Re: Interesting Pieces of the Future

Brian Atkins (brian@posthuman.com)
Wed, 23 Jun 1999 05:33:25 -0400

Speaking as an old fogey (age 25, gasp), I think it might be nice to get out in space before the good ole "future #2" hits. Or at least an uploaded copy of myself. Then you could at least try to observe it and try to chat with whatever comes out of it from afar.

"Eliezer S. Yudkowsky" wrote:
>
> * Once small AIs become prevalent in commercial applications - just
> integrating the software in the background, not doing anything
> user-visible - many efforts are launched to create various improved AIs.
> Cognitive architectures become the battleground to replace operating
> systems, storage formats and Internet protocols, all of which will be
> integrated by nonsentient programs.
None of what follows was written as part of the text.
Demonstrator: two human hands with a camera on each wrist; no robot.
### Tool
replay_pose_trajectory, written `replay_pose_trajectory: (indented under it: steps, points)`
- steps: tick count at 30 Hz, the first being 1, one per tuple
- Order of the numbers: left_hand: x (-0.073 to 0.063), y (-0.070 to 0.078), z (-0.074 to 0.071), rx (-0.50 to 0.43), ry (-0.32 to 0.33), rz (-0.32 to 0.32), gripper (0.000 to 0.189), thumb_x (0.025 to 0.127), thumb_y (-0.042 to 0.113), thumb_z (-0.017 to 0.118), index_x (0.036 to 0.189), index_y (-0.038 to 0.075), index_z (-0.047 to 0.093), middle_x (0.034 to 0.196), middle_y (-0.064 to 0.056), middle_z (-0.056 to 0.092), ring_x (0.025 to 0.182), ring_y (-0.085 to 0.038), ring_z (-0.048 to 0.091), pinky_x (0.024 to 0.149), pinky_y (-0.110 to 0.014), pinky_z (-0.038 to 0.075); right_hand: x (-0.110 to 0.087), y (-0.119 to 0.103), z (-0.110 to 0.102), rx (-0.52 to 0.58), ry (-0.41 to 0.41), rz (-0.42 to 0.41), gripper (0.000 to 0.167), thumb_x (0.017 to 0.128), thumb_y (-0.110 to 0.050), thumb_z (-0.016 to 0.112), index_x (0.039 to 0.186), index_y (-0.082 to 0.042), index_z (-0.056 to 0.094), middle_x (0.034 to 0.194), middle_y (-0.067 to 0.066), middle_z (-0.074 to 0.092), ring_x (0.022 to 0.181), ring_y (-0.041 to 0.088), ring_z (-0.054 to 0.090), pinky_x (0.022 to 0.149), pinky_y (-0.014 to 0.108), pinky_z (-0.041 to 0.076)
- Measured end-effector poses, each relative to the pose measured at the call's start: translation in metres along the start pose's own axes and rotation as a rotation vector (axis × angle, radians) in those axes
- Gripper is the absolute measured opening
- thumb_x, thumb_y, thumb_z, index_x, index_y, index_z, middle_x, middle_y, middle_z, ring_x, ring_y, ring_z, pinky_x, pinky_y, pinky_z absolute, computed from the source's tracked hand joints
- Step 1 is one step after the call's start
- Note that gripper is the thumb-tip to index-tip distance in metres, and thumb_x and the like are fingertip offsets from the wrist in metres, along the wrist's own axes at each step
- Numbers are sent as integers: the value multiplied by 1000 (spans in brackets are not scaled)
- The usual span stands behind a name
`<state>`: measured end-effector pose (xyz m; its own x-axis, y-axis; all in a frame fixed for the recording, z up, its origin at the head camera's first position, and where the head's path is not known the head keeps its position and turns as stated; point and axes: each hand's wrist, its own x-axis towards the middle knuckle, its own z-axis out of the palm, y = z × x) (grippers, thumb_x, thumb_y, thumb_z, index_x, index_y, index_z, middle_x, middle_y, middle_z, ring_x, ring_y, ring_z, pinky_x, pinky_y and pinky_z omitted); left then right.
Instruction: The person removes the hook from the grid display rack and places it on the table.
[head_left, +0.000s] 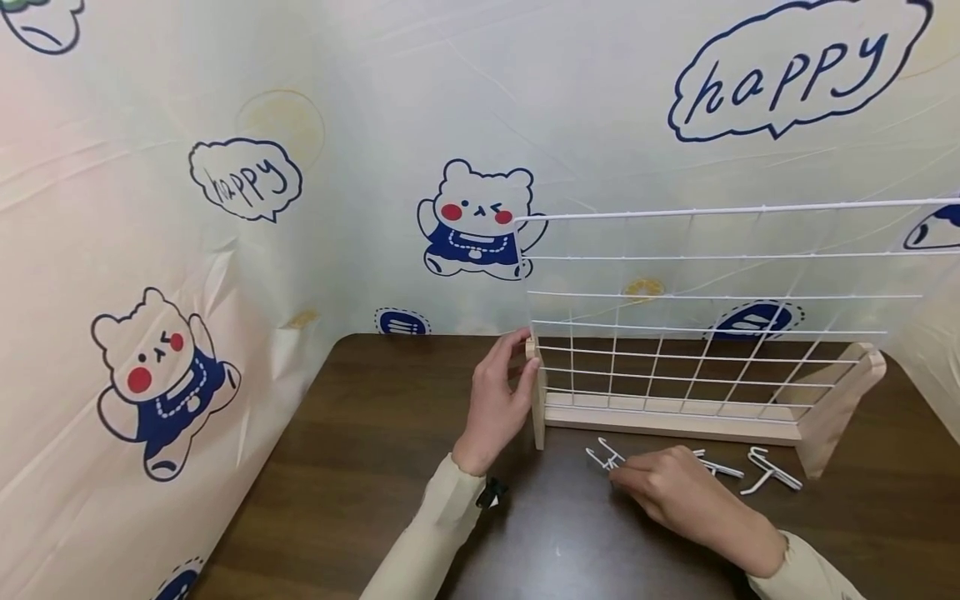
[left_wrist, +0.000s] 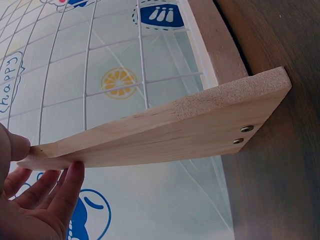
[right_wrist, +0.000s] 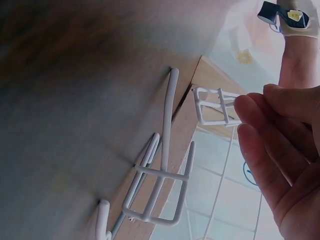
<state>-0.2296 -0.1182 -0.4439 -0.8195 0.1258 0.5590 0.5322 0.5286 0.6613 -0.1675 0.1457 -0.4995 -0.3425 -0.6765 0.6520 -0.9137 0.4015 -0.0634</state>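
A white wire grid (head_left: pixel 675 212) stands in a pale wooden frame on the table. Its left side panel (left_wrist: pixel 165 135) is gripped near the top by my left hand (head_left: pixel 495 404), thumb on one edge and fingers on the outer face. In front of the grid, low over the table, my right hand (head_left: pixel 690 498) pinches a white wire hook (right_wrist: pixel 212 105) by its end; the fingertips hide part of it. Two more white hooks lie to the right of that hand, one partly behind it (head_left: pixel 723 468) and one in full sight (head_left: pixel 772 473).
The frame's wooden base bar (head_left: pixel 675 423) runs between the left panel and the right side panel (head_left: pixel 840 408). Under everything lies a dark brown table (head_left: pixel 360 467). A printed cloth (head_left: pixel 360 167) with bears hangs behind and at the left.
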Motion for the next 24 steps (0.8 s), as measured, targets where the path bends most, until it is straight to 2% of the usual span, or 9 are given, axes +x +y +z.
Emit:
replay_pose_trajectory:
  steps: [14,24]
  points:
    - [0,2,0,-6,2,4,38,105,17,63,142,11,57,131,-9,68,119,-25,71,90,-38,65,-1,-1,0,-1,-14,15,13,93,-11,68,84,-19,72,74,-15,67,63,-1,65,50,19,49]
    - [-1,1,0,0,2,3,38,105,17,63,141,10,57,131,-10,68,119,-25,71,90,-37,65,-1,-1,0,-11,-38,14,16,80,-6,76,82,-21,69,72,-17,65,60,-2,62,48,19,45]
A massive open-source effort is
> launched to create a true, human-equivalent AI running on the Internet-2
> equivalent of distributed.net. The computer industry suddenly has a
> Cause that makes "information should be free" look like a hobby. Dweebs
> start screaming about the Apocalypse. Harbingers: Eric S. Raymond
> ("The Cathedral and the Bazaar"), Dan Clemmenson ("Paths to the
> Singularity"), Eliezer Yudkowsky ("Coding a Transhuman AI").
>
> * The dweebs are right. The core developers of said open-source project
> turn out to have been going around wearing T-Shirts that say: "If
> computing power doubles every eighteen months, what happens when
> computers are doing the research?" The AI, very suddenly at around 4 AM
> Eastern Standard Time, figures out, not only how to optimize itself, but
> to write new code and new cognitive architectures better than the
> open-source developers. The new AI is even *better* at writing new AIs.
> Less than a day later, the AI has cracked the nanotechnology problem
> and is redecorating the planet on the molecular level.
>
> * Vernor Vinge's Singularity occurs. My crystal ball's warranty
> expires. End of future two.
>
> --
>
> Speaking as a 19-year-old and Early Adopter and thus as close as you're
> going to find to a member of The Next Generation, I don't give a damn
> about teleportation, space travel, personal flying machines, or laser
> pistols. Those are for old fogeys. They went out with slide rules.
> They're dated, yesterday's news, prehistorical.